[Saved entries]

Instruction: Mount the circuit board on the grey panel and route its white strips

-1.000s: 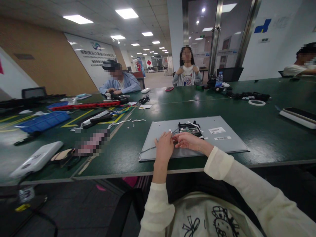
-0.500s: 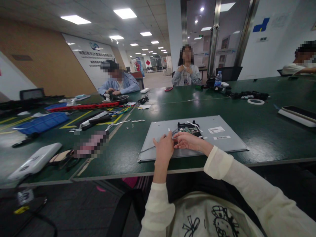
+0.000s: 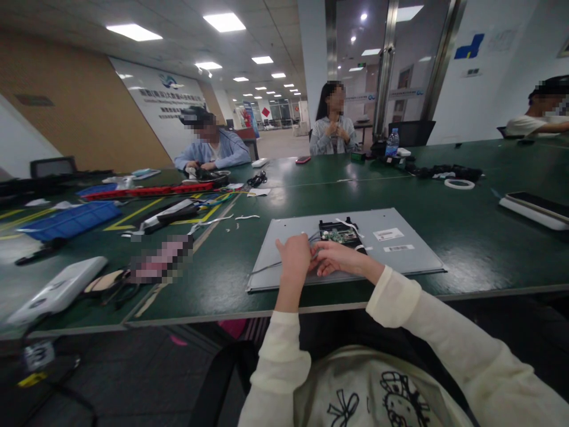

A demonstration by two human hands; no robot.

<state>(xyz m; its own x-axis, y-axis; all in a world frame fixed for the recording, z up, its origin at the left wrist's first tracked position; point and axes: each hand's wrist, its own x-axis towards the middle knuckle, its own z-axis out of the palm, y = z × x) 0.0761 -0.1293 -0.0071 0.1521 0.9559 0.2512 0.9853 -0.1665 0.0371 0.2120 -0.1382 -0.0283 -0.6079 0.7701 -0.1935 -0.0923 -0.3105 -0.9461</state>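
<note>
Green table with grey panel, blue tray, tape ring.

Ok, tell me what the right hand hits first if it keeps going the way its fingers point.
The right hand points left across the grey panel; it would meet the left hand almost at once, though whether they already touch is unclear.

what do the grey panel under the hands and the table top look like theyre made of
Grey panel: probably sheet metal, matte, flat and thin-edged, with white stickers on it. Table top: a dark green mat or laminate, semi-gloss, since ceiling lights reflect softly in it. Neither is certain from looks alone.
</note>
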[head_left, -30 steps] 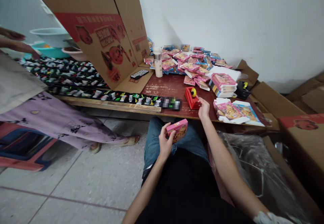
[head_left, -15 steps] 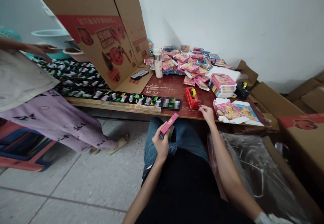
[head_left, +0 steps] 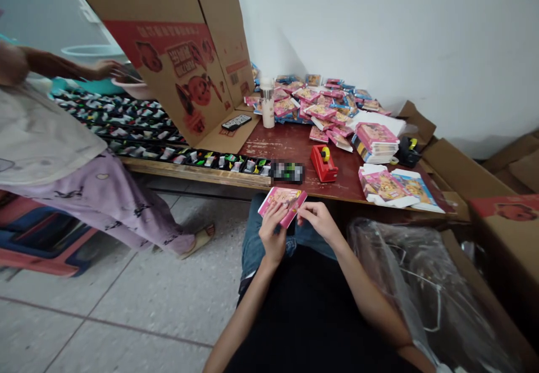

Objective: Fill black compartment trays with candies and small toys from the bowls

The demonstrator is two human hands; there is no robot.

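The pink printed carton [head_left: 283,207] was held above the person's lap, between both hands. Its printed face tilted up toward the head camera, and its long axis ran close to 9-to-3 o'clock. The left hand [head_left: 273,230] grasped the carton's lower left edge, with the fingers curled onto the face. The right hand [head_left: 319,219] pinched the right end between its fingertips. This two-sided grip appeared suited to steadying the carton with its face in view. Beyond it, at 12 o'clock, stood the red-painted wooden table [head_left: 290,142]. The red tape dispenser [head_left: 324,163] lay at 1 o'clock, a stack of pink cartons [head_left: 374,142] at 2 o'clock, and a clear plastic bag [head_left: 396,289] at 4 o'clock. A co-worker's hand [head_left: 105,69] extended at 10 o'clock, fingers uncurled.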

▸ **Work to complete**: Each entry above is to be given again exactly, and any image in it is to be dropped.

▸ **Result for this task**:
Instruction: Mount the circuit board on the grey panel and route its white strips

-1.000s: 
-0.500s: 
+0.000s: 

A demonstration by two human hands; no robot.

<state>(xyz m; its own x-axis, y-axis; all in a world frame fixed for the recording, z up, its origin at the left wrist's first tracked position; point and axes: each hand's wrist, its own x-axis towards the middle knuckle, its own z-axis out of the palm, y = z × x) 0.0761 -0.1293 -0.0071 0.1521 0.9559 0.2512 0.9853 -0.1665 0.0371 0.2120 -0.1382 -0.0283 -0.6079 0.7701 -0.1935 -0.0923 -0.3105 -0.9461</state>
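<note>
Green table with grey panel, blue tray, tape ring.

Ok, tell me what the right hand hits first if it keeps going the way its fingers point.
The right hand points left across the grey panel; it would meet the left hand almost at once, though whether they already touch is unclear.

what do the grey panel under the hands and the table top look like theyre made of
Grey panel: probably sheet metal, matte, flat and thin-edged, with white stickers on it. Table top: a dark green mat or laminate, semi-gloss, since ceiling lights reflect softly in it. Neither is certain from looks alone.
</note>
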[head_left, -30 steps] 
[head_left, -15 steps] 
[head_left, +0 steps] 

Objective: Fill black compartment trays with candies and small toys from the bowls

The demonstrator is two human hands; there is no robot.

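The pink printed carton [head_left: 283,207] was held above the person's lap, between both hands. Its printed face tilted up toward the head camera, and its long axis ran close to 9-to-3 o'clock. The left hand [head_left: 273,230] grasped the carton's lower left edge, with the fingers curled onto the face. The right hand [head_left: 319,219] pinched the right end between its fingertips. This two-sided grip appeared suited to steadying the carton with its face in view. Beyond it, at 12 o'clock, stood the red-painted wooden table [head_left: 290,142]. The red tape dispenser [head_left: 324,163] lay at 1 o'clock, a stack of pink cartons [head_left: 374,142] at 2 o'clock, and a clear plastic bag [head_left: 396,289] at 4 o'clock. A co-worker's hand [head_left: 105,69] extended at 10 o'clock, fingers uncurled.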

Nothing further remains in the output.